*Work task*: Read through the lines below for the string "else" and copy each one that has it.

*Exercise material*:
^^^^^^^^^^^^^^^^

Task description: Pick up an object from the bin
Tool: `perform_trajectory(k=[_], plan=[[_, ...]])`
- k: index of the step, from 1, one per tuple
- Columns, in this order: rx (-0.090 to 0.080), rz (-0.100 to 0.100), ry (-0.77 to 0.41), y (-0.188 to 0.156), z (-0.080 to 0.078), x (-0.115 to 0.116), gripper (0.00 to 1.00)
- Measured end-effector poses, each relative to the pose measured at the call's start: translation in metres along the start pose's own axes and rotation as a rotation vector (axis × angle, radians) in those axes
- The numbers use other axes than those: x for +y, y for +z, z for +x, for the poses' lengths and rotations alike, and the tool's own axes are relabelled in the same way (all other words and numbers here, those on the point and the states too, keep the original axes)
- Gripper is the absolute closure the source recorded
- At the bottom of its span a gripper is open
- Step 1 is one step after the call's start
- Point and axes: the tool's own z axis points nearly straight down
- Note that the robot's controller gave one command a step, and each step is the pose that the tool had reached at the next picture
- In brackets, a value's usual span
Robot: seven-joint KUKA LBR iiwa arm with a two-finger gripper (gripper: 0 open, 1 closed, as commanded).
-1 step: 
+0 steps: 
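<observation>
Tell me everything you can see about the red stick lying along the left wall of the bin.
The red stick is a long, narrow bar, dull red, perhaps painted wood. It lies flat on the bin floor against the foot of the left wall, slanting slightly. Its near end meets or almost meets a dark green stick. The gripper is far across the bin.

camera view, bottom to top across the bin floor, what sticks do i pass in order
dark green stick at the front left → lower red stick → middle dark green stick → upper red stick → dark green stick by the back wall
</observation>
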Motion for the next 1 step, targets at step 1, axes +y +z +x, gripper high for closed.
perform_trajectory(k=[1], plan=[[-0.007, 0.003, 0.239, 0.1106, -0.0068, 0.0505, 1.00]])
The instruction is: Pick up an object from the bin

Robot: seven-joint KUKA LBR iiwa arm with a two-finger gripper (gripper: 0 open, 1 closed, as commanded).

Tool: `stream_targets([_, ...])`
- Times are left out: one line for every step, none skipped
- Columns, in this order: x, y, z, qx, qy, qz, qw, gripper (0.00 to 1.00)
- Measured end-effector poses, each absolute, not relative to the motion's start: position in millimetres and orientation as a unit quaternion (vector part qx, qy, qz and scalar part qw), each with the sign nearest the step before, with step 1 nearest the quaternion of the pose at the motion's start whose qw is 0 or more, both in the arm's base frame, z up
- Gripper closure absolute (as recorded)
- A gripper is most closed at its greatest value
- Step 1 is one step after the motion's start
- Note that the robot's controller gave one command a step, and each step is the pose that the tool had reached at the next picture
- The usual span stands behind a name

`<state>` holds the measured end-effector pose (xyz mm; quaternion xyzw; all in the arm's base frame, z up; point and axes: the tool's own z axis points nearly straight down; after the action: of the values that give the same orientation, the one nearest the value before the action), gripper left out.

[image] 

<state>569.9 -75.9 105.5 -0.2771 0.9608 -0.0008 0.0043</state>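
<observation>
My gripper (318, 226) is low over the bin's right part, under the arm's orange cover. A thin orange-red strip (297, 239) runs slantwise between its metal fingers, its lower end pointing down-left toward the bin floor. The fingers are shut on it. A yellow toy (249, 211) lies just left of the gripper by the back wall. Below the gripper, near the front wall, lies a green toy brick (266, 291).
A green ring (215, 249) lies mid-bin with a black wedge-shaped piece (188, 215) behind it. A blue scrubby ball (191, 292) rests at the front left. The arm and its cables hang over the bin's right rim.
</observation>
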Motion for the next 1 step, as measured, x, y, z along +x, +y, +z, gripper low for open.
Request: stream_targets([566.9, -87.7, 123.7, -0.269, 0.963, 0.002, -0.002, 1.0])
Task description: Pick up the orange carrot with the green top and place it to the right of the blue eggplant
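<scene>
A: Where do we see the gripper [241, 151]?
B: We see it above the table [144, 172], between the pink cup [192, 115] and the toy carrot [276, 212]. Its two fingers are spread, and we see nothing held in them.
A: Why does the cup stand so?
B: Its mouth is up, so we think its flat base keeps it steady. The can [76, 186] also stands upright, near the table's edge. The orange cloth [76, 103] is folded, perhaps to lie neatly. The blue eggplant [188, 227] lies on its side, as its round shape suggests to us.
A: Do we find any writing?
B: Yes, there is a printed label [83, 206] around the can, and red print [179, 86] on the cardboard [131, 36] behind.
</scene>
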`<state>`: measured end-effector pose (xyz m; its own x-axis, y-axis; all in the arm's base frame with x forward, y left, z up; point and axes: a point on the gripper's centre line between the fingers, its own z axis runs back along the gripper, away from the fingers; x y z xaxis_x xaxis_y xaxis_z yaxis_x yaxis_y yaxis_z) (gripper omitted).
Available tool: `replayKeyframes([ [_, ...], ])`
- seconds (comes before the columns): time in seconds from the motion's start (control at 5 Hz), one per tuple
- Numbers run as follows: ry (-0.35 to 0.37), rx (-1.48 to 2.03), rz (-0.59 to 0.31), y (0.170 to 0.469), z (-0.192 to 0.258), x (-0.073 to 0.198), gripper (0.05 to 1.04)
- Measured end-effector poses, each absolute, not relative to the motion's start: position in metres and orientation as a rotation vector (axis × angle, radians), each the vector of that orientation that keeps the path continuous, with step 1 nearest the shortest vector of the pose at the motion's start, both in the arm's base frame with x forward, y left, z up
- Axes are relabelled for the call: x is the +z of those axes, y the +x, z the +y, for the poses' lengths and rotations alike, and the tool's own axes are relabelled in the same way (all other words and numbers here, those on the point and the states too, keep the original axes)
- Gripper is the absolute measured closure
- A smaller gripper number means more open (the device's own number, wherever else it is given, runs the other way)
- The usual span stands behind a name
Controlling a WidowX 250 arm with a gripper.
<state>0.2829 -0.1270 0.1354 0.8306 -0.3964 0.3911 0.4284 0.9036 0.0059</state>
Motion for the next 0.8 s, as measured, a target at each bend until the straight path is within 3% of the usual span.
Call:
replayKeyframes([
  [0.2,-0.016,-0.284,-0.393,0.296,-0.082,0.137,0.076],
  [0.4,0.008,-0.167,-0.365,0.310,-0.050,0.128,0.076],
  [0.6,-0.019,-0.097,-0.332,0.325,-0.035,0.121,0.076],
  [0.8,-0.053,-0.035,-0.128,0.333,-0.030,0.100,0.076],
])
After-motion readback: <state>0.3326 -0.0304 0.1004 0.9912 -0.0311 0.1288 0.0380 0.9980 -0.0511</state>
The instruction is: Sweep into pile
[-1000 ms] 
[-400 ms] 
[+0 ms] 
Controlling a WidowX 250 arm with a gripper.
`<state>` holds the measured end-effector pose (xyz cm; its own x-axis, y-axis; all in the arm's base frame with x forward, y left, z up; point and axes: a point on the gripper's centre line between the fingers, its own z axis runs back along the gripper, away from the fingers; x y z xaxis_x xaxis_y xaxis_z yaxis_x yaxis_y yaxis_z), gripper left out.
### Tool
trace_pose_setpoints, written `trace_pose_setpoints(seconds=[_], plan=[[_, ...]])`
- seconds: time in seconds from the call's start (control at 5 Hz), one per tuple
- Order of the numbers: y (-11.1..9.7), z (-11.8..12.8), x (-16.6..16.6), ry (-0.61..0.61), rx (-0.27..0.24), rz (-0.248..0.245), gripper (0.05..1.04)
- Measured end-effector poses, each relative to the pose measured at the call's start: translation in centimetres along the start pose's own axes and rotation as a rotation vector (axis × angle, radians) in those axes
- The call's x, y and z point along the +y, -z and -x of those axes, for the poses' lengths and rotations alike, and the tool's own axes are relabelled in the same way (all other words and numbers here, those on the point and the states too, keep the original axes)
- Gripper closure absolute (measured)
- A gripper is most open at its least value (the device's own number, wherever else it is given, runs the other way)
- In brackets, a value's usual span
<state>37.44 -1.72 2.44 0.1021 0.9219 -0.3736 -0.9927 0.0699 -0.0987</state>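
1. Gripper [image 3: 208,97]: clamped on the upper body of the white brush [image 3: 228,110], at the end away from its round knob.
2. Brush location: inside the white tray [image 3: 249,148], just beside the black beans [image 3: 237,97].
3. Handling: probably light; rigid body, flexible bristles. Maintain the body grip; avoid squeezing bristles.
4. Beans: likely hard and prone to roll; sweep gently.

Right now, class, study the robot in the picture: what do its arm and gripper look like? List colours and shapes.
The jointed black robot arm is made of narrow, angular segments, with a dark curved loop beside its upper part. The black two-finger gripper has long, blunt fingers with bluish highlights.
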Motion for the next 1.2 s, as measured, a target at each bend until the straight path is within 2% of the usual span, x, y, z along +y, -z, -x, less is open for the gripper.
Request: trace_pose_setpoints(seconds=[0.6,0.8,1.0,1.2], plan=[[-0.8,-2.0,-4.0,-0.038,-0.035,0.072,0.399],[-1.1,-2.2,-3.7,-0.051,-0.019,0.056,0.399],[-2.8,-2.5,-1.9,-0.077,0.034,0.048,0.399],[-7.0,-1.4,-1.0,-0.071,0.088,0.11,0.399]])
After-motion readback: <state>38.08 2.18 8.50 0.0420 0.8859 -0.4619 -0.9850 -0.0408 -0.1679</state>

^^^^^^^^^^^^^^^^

*Response area*:
- A smaller gripper number means more open (the device's own number, wherever else it is given, runs the other way)
- A gripper is most open at its least value (the device's own number, wherever else it is given, runs the other way)

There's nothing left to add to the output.